PROBLEM DETAILS: Return the listing beneath precisely, with every line intact.

# # #

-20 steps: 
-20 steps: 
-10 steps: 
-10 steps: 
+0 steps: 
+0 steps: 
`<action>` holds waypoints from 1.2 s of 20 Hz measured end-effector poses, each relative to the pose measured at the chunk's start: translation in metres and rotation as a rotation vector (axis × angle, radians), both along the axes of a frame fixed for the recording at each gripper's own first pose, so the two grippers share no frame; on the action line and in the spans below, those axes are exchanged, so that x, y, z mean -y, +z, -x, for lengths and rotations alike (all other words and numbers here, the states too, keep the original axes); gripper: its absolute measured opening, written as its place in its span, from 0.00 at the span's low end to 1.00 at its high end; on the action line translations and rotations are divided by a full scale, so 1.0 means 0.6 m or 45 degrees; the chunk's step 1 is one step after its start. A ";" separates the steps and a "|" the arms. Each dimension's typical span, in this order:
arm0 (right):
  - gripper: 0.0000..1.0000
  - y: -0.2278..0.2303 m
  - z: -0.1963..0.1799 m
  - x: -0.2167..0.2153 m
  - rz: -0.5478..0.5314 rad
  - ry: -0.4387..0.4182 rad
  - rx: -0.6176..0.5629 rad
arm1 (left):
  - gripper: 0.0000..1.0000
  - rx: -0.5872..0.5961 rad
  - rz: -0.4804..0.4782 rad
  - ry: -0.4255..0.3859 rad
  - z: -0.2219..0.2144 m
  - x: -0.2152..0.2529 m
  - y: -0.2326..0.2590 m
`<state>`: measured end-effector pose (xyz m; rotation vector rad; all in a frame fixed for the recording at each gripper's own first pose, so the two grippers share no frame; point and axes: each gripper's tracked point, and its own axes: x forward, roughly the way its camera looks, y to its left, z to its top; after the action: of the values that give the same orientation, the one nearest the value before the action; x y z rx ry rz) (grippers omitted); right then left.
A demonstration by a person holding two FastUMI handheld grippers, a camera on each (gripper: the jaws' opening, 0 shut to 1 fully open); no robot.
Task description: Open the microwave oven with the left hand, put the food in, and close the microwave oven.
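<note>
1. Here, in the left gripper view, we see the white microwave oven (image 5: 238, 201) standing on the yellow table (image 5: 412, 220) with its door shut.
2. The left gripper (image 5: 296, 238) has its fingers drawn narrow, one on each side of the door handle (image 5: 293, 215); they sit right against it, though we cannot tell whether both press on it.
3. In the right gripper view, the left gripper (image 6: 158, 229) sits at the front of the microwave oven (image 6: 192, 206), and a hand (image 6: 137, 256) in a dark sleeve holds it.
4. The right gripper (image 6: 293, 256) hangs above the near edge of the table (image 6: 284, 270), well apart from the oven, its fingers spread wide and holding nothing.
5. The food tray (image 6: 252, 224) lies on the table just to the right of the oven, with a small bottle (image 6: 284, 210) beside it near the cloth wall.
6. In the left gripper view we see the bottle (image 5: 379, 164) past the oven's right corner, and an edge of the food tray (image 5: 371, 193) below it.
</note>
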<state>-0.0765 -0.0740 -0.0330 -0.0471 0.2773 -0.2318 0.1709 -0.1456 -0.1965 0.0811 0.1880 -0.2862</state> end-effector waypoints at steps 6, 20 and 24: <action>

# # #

ANSWER TO THIS PROBLEM:
-20 steps: 
-20 steps: 
-10 steps: 
-10 steps: 
+0 steps: 
+0 steps: 
`<action>` holds waypoints from 1.2 s of 20 Hz measured end-effector poses, each relative to the pose measured at the chunk's start: translation in metres and rotation as a rotation vector (axis × angle, radians), both along the axes of a frame fixed for the recording at each gripper's own first pose, so the two grippers share no frame; on the action line and in the spans below, those axes are exchanged, so that x, y, z mean -y, +z, -x, for lengths and rotations alike (all other words and numbers here, the states too, keep the original axes); gripper: its absolute measured opening, written as its place in its span, from 0.00 at the span's low end to 1.00 at its high end; on the action line translations and rotations are divided by a full scale, so 1.0 means 0.6 m or 45 degrees; the chunk's step 1 is one step after its start. A ";" separates the steps and a "|" the arms. Each dimension's typical span, in this order:
arm0 (right):
  - gripper: 0.0000..1.0000
  - y: -0.2278..0.2303 m
  - z: -0.1963..0.1799 m
  - x: -0.2167..0.2153 m
  - rz: -0.5478..0.5314 rad
  - ry: -0.4387..0.4182 rad
  - rx: -0.6176..0.5629 rad
arm1 (left):
  - gripper: 0.0000..1.0000
  - rx: -0.5872..0.5961 rad
  - rz: -0.4804..0.4782 rad
  - ry: -0.4255..0.3859 rad
  - z: -0.2219..0.2144 m
  - x: -0.2152..0.2529 m
  - y: -0.2326..0.2590 m
`<state>`: measured end-effector pose (xyz m; rotation vector rad; all in a frame fixed for the recording at each gripper's own first pose, so the two grippers share no frame; point and axes: each gripper's tracked point, and its own axes: x forward, roughly the way its camera looks, y to its left, z to its top; after the action: of the values that give the same orientation, the one nearest the value before the action; x y z rx ry rz) (grippers omitted); right then left.
A demonstration by a person holding two FastUMI handheld grippers, a camera on each (gripper: the jaws' opening, 0 shut to 1 fully open); no robot.
Task description: Open the microwave oven with the left hand, put the food in, and close the microwave oven.
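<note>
1. Here, in the left gripper view, we see the white microwave oven (image 5: 238, 201) standing on the yellow table (image 5: 412, 220) with its door shut.
2. The left gripper (image 5: 296, 238) has its fingers drawn narrow, one on each side of the door handle (image 5: 293, 215); they sit right against it, though we cannot tell whether both press on it.
3. In the right gripper view, the left gripper (image 6: 158, 229) sits at the front of the microwave oven (image 6: 192, 206), and a hand (image 6: 137, 256) in a dark sleeve holds it.
4. The right gripper (image 6: 293, 256) hangs above the near edge of the table (image 6: 284, 270), well apart from the oven, its fingers spread wide and holding nothing.
5. The food tray (image 6: 252, 224) lies on the table just to the right of the oven, with a small bottle (image 6: 284, 210) beside it near the cloth wall.
6. In the left gripper view we see the bottle (image 5: 379, 164) past the oven's right corner, and an edge of the food tray (image 5: 371, 193) below it.
</note>
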<state>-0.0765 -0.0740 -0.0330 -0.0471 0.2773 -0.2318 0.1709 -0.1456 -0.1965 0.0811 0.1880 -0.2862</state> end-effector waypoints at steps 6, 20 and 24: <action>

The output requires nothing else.